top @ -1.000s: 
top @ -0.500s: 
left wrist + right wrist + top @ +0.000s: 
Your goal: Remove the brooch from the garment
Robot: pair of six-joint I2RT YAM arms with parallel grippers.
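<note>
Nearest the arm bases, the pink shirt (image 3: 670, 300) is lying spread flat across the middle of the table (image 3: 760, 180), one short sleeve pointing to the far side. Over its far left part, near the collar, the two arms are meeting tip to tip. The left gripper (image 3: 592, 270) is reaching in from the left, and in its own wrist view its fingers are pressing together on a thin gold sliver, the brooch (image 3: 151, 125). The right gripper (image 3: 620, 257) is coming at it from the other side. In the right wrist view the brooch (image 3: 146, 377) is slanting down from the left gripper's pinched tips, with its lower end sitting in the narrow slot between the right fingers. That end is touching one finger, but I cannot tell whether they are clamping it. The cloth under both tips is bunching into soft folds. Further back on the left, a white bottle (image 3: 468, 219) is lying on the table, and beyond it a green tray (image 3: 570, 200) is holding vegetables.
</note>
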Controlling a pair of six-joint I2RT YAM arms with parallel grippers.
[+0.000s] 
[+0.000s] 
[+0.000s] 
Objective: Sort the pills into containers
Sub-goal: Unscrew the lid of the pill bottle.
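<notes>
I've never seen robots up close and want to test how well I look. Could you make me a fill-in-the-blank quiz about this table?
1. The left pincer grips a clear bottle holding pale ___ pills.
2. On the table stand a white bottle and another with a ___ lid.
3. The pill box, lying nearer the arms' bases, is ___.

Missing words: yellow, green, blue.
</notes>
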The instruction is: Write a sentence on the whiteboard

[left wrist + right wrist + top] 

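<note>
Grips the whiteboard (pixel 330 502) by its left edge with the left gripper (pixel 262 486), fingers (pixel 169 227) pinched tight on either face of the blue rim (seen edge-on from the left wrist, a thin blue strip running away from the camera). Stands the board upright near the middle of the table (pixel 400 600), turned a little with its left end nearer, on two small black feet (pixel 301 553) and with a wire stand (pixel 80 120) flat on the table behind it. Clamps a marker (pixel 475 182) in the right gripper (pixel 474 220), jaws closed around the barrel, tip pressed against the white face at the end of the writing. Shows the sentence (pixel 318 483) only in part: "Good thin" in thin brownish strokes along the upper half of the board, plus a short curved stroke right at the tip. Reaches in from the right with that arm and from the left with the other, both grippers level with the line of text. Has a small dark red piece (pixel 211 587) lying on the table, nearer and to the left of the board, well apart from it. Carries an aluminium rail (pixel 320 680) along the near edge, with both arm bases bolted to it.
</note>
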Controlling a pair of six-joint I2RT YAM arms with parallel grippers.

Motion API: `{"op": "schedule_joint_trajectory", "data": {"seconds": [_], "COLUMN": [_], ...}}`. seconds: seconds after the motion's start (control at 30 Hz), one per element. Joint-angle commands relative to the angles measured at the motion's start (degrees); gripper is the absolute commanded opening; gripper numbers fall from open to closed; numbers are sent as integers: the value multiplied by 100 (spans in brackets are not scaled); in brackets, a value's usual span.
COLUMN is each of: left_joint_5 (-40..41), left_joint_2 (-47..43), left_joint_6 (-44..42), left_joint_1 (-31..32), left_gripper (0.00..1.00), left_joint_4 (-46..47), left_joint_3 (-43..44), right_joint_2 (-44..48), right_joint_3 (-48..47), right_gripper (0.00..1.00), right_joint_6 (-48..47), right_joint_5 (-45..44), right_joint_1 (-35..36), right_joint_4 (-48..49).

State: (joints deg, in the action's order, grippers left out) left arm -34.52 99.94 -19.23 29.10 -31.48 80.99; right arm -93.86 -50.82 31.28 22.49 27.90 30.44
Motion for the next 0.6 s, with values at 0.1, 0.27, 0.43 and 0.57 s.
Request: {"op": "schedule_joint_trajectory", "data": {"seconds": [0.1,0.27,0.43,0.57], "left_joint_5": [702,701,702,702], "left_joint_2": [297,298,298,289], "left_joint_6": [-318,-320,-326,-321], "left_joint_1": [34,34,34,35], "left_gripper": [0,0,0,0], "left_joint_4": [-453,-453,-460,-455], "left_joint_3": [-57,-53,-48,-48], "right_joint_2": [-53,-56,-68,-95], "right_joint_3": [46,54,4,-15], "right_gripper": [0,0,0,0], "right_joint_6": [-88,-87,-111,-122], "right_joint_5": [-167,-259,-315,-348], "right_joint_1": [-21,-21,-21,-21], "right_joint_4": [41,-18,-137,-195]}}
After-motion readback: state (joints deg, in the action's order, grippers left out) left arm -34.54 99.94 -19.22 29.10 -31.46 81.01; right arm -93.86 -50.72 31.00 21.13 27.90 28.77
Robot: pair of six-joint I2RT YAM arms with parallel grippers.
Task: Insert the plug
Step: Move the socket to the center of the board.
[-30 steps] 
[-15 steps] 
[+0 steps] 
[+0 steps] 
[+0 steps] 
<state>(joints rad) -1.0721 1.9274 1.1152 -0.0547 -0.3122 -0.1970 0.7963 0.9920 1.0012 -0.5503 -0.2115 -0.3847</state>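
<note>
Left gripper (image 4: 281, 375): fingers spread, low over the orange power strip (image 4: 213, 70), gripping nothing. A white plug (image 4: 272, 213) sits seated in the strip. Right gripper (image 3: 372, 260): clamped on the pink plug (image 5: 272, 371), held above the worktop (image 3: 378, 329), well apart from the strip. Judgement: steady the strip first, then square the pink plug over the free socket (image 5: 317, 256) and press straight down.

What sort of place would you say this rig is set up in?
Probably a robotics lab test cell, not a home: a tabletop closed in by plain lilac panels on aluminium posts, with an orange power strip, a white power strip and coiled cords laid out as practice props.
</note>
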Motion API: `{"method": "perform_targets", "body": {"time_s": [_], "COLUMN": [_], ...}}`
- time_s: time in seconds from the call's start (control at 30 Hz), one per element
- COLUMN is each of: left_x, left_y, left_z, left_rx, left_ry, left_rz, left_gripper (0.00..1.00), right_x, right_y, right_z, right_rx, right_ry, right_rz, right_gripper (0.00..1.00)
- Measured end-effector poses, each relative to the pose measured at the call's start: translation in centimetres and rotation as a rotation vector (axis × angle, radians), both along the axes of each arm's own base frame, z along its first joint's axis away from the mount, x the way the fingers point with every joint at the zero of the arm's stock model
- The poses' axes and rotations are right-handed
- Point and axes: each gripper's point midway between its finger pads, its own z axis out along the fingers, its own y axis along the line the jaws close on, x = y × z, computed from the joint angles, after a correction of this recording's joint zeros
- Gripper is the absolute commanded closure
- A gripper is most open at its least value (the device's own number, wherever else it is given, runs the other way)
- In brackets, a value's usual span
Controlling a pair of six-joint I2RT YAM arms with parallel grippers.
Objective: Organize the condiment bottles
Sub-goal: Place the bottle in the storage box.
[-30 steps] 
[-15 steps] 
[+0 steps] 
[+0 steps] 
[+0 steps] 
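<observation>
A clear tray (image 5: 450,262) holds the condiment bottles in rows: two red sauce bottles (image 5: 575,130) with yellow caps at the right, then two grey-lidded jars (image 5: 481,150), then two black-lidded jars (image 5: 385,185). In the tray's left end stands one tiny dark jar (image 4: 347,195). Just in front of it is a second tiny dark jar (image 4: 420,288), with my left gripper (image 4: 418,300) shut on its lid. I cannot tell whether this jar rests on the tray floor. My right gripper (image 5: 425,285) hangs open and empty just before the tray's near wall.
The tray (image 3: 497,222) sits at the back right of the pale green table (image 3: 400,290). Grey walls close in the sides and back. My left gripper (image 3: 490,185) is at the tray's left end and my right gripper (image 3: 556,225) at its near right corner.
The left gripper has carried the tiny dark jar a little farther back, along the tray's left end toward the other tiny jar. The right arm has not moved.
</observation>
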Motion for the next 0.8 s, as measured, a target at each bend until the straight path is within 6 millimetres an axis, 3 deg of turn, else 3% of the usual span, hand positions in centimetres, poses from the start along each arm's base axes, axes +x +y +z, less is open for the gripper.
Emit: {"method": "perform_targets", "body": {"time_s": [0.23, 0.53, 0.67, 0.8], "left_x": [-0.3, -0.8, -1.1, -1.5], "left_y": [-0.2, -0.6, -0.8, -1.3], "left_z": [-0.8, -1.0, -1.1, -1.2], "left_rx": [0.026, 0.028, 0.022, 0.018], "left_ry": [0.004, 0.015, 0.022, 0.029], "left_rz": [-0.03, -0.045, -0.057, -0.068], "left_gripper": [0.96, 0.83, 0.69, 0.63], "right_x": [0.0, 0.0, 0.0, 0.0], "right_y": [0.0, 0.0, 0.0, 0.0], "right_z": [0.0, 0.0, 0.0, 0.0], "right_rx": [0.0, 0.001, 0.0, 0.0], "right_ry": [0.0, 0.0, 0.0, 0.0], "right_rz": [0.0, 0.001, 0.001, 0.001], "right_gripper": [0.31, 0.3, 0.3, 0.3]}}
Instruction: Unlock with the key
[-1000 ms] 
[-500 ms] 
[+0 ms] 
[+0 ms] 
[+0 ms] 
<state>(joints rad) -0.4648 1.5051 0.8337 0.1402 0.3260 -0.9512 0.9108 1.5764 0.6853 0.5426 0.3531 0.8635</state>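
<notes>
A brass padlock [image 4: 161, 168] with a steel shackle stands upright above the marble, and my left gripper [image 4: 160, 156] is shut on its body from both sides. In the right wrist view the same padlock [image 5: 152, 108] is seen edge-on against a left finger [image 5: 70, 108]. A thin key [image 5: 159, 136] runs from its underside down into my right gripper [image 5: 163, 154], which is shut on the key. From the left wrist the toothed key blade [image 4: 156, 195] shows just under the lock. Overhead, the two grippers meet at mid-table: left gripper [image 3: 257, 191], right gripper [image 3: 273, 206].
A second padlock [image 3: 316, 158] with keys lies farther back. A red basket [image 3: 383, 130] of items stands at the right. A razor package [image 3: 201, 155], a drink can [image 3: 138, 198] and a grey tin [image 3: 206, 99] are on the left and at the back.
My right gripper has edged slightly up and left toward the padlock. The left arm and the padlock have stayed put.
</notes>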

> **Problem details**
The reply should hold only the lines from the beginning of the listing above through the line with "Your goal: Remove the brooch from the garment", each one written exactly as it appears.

> **Output for this task**
top @ -1.000s: 
top @ -0.500s: 
left wrist + right wrist + top @ +0.000s: 
Your goal: Remove the brooch from the garment

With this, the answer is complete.